01 agosto 2011

¿Cuánto tiempo tenemos que esperar?

Los mismos medios que permiten hoy que la revolución tunecina se extienda en pocos días por el mediterráneo, que los ciudadanos de Barcelona reaccionen en pocos minutos frente a la agresión policial de Plaza Catalunya o que una sacudida sísmica en Japón sacuda inmediatamente todas las pantallas del mundo determinan una excitación de la conciencia que nos mantiene siempre a la espera de una Revolución Francesa (o de una final de fútbol) y que al mismo tiempo convierte la espera de la nueva noticia, por muy poco que dure, en un residuo inútil y en una dolorosa agonía. Ningún viaje en barco es tan largo como esa diminuta transición; ningún mes y medio de esclavitud es tan insoportable como esos pocos segundos que tarda nuestro servidor informático en llevarnos hasta la última versión del mundo. Paradójicamente, nunca la humanidad ha esperado tanto, ni con tanta impaciencia, como ahora que París y Haití están a la misma distancia del Acontecimiento.
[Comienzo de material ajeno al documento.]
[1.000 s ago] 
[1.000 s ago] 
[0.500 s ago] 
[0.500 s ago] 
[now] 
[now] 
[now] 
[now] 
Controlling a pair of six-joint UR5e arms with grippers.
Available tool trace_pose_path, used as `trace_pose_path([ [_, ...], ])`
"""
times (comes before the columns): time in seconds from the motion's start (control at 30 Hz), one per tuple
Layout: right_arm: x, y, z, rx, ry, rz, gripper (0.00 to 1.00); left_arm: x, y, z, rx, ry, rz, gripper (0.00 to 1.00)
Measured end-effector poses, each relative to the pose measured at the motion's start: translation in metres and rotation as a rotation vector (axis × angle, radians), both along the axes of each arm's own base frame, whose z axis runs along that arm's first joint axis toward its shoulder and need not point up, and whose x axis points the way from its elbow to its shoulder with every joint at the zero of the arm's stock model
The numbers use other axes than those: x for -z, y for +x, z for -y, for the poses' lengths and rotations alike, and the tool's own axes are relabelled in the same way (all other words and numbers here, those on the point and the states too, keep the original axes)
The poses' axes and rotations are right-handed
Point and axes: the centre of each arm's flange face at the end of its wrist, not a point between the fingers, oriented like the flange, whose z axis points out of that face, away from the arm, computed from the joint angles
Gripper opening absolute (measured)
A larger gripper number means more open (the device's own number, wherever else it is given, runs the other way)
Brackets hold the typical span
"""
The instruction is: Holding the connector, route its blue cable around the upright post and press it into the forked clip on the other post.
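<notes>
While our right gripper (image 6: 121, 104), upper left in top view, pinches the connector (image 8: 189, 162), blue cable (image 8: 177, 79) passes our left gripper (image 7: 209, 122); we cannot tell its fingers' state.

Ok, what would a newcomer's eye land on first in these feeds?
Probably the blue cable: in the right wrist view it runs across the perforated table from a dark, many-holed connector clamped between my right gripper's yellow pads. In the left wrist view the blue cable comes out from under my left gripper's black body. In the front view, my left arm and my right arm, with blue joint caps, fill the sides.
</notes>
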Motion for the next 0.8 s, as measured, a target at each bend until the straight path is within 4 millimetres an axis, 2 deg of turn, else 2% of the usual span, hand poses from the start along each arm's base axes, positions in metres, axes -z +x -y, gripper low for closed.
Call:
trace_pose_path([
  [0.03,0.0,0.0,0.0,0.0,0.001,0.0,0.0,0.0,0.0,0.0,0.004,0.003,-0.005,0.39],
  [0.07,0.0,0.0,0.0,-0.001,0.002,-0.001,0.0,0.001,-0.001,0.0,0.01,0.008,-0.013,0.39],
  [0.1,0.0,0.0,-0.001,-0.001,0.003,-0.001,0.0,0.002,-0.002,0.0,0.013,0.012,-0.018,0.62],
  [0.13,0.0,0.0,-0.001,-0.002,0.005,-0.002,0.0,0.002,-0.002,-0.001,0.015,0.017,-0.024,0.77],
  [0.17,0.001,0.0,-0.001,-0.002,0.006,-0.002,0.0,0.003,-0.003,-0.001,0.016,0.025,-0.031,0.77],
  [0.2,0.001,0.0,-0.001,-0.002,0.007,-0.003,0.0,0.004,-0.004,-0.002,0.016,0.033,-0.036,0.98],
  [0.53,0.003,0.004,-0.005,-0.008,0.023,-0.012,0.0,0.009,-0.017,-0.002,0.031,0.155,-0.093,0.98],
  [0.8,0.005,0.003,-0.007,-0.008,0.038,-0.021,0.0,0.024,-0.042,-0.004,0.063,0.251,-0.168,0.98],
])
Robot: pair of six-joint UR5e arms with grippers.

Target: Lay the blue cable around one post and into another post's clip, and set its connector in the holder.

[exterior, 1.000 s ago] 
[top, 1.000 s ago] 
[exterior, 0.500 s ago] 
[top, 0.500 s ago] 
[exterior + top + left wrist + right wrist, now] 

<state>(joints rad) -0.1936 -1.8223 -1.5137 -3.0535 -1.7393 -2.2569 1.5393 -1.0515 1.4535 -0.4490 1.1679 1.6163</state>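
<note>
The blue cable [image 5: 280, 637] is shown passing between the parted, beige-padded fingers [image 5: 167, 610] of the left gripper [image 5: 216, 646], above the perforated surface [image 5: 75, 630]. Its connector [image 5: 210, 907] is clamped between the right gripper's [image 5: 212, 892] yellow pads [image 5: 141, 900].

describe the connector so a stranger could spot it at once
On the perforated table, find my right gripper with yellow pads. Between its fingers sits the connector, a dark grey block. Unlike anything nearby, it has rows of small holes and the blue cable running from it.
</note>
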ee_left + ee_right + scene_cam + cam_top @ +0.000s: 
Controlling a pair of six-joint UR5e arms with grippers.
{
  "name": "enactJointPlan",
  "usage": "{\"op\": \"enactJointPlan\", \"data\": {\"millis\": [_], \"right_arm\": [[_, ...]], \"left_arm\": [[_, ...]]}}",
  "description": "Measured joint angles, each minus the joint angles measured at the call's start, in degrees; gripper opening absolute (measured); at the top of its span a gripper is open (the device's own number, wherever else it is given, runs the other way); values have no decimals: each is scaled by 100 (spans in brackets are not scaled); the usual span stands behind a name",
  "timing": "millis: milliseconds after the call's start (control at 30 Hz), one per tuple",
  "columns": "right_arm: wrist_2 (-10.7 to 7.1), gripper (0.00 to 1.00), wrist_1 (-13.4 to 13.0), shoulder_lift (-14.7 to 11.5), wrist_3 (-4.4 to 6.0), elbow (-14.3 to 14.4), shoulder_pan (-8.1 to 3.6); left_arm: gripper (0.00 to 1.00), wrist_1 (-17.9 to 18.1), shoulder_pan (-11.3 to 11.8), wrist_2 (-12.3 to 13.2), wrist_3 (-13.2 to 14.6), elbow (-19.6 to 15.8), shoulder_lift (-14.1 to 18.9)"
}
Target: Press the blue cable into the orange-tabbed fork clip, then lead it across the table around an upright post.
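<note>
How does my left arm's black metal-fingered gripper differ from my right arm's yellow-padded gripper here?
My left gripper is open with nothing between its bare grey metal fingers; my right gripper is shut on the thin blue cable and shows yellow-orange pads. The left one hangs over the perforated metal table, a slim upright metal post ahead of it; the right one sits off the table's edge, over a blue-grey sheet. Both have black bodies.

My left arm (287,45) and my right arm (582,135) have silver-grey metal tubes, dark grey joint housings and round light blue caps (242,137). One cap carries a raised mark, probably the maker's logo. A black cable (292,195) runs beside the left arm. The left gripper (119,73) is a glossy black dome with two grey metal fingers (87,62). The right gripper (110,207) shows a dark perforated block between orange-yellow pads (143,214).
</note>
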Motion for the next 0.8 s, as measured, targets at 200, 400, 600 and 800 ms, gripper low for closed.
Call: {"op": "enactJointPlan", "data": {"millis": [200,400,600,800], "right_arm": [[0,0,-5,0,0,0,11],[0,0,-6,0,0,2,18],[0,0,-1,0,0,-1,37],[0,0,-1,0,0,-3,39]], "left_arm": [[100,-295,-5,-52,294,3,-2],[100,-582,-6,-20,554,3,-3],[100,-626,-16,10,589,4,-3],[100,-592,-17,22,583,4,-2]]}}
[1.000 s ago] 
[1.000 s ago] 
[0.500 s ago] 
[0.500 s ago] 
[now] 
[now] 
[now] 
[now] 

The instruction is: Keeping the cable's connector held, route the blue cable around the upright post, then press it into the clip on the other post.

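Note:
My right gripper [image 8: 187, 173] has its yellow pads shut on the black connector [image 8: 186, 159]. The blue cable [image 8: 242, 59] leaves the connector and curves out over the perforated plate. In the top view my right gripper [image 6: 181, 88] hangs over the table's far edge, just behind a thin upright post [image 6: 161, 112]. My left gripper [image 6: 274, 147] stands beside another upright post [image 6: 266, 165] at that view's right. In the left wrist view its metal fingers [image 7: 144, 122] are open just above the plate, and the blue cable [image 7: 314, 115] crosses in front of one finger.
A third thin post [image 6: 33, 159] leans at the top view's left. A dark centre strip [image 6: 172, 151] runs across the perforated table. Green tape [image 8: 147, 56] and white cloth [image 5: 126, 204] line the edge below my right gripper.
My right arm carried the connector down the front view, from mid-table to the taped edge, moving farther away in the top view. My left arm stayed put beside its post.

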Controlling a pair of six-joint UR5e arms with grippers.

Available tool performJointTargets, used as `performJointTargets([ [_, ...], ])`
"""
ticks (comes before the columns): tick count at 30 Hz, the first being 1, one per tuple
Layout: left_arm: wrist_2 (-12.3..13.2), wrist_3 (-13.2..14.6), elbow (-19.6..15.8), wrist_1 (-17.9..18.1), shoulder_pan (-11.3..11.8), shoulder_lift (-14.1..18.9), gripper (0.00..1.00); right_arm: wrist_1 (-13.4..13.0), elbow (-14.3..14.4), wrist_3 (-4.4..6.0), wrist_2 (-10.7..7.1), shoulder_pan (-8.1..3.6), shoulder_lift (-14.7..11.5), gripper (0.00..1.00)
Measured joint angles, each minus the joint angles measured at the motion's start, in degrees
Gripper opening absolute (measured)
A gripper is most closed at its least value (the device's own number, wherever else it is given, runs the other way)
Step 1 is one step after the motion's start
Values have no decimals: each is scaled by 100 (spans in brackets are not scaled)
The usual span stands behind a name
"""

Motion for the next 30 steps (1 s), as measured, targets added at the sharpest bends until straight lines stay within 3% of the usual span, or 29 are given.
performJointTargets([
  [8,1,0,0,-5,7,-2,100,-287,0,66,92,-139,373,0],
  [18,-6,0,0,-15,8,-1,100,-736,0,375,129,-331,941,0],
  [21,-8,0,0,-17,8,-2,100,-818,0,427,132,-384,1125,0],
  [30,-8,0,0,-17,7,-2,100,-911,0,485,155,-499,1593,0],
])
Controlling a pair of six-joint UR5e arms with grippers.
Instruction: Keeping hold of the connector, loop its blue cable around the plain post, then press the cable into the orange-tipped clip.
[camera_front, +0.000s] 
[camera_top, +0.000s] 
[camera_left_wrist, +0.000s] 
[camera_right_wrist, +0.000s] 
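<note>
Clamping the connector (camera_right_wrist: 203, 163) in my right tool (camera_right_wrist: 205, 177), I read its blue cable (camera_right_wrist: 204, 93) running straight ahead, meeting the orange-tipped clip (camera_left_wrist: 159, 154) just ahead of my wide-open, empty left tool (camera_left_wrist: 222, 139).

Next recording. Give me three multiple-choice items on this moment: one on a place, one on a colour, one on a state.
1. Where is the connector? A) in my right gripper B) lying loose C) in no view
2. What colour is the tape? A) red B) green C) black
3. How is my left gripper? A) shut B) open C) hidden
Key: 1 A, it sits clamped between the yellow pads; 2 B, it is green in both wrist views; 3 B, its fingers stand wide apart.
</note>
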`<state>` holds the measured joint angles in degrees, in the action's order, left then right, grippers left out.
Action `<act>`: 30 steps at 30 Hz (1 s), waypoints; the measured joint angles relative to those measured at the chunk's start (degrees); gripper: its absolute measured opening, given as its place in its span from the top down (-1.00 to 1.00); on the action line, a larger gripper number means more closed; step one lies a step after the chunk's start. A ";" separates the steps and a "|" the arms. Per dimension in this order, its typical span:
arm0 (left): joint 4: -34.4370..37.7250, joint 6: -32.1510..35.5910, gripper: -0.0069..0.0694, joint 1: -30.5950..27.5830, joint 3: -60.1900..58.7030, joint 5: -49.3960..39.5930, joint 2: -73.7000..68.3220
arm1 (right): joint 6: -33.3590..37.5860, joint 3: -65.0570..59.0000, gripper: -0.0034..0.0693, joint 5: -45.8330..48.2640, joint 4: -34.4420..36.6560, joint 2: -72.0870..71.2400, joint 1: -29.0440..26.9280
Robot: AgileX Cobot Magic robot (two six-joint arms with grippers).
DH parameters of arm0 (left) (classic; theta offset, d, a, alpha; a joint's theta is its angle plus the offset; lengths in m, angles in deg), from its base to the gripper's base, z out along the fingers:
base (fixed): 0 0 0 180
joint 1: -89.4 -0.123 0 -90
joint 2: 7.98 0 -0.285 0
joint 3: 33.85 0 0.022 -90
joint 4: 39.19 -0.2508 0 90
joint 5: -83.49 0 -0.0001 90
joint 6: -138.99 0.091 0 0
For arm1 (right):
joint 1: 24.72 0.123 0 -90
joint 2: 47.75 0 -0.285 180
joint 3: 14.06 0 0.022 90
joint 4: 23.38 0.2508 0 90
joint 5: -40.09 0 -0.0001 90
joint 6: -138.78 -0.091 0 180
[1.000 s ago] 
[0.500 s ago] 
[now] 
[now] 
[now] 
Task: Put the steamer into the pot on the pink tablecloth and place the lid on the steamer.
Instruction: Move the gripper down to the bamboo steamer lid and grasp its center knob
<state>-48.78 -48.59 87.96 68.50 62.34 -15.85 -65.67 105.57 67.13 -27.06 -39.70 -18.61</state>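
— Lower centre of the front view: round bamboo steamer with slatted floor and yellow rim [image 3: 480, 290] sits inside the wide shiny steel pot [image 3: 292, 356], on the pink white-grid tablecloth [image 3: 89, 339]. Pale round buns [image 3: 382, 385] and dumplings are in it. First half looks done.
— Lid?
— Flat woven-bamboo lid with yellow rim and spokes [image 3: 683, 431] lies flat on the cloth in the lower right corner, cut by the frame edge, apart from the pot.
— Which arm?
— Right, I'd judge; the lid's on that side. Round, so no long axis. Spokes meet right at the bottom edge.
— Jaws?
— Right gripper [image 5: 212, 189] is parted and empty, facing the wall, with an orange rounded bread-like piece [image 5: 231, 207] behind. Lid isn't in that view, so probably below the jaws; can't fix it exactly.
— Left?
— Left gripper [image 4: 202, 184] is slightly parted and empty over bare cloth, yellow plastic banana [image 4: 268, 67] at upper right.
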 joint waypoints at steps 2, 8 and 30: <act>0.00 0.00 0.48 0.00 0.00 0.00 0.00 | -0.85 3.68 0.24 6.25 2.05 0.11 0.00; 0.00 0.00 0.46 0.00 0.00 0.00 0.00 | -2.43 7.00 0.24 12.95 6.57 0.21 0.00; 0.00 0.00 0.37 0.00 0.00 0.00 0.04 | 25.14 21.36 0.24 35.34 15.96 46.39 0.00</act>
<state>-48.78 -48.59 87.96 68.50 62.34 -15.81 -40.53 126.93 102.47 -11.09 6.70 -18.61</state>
Me escandalizaba hace unos días leyendo la noticia de que la National Gallery de Londres no iba a permitir a los visitantes detenerse más de cuatro minutos ante los cuadros exhibidos en el museo. Al contrario que un libro, que una película, que un vídeo de youtube, un cuadro no acaba nunca, no tiene final y el tiempo que exige para que agotemos su contenido es potencialmente infinito. Es difícil imaginar un acto de violencia tan atroz como el de interrumpir la mirada que explora a Da Vinci o a Whistler; eso es también un acto objetivo de esclavización cultural y de injusta violencia individual. Me escandalizaba, sí, pensando en este grillete visual, pero enseguida imaginé el escándalo contrario al mío. Porque para una conciencia excitada por la sucesión velocísima de imágenes, quizás la medida de la National Gallery de Londres es más bien una amenaza. ¡Cuatro minutos ante el mismo cuadro! ¡Ante un cuadro en el que no pasa nada! ¡Qué insoportable castigo! Ya es bastante duro tener que pararse ante una imagen muerta para tener encima que contemplarla más de treinta segundos. La Gioconda se repite, repite sin parar la misma mujer inmóvil en ese marco que no permite ni el off ni el zapping.
Por eso es también interesante el movimiento 15-M que desde hace dos meses, de manera imprevisible, ha declarado inacabada -ni siquiera comenzada- la “transición democrática” española y que ha construido ya una legitimidad alternativa a la del capitalismo europeo. Inseparable de los medios rapidísimos que han convocado y coordinan las movilizaciones, toda su fuerza converge en realidad en el espacio de la asamblea, donde el Tiempo es obligado de nuevo a ocupar una plaza, a cruzar un océano, a contar un cuento. “Vamos lentos porque vamos lejos”, decía una pancarta en la Puerta del Sol, durante la larga acampada que se apoderó en mayo del centro de la ciudad. Entre Francia y Haití hay muchos días de navegación; entre la humanidad y la razón también. Mientras esperamos otra cosa -una carta, una cita, un milagro-, mientras aguardamos la última actualización de la web del mundo, la historia sigue trabajando: “democracia en construcción; perdonen las molestias”.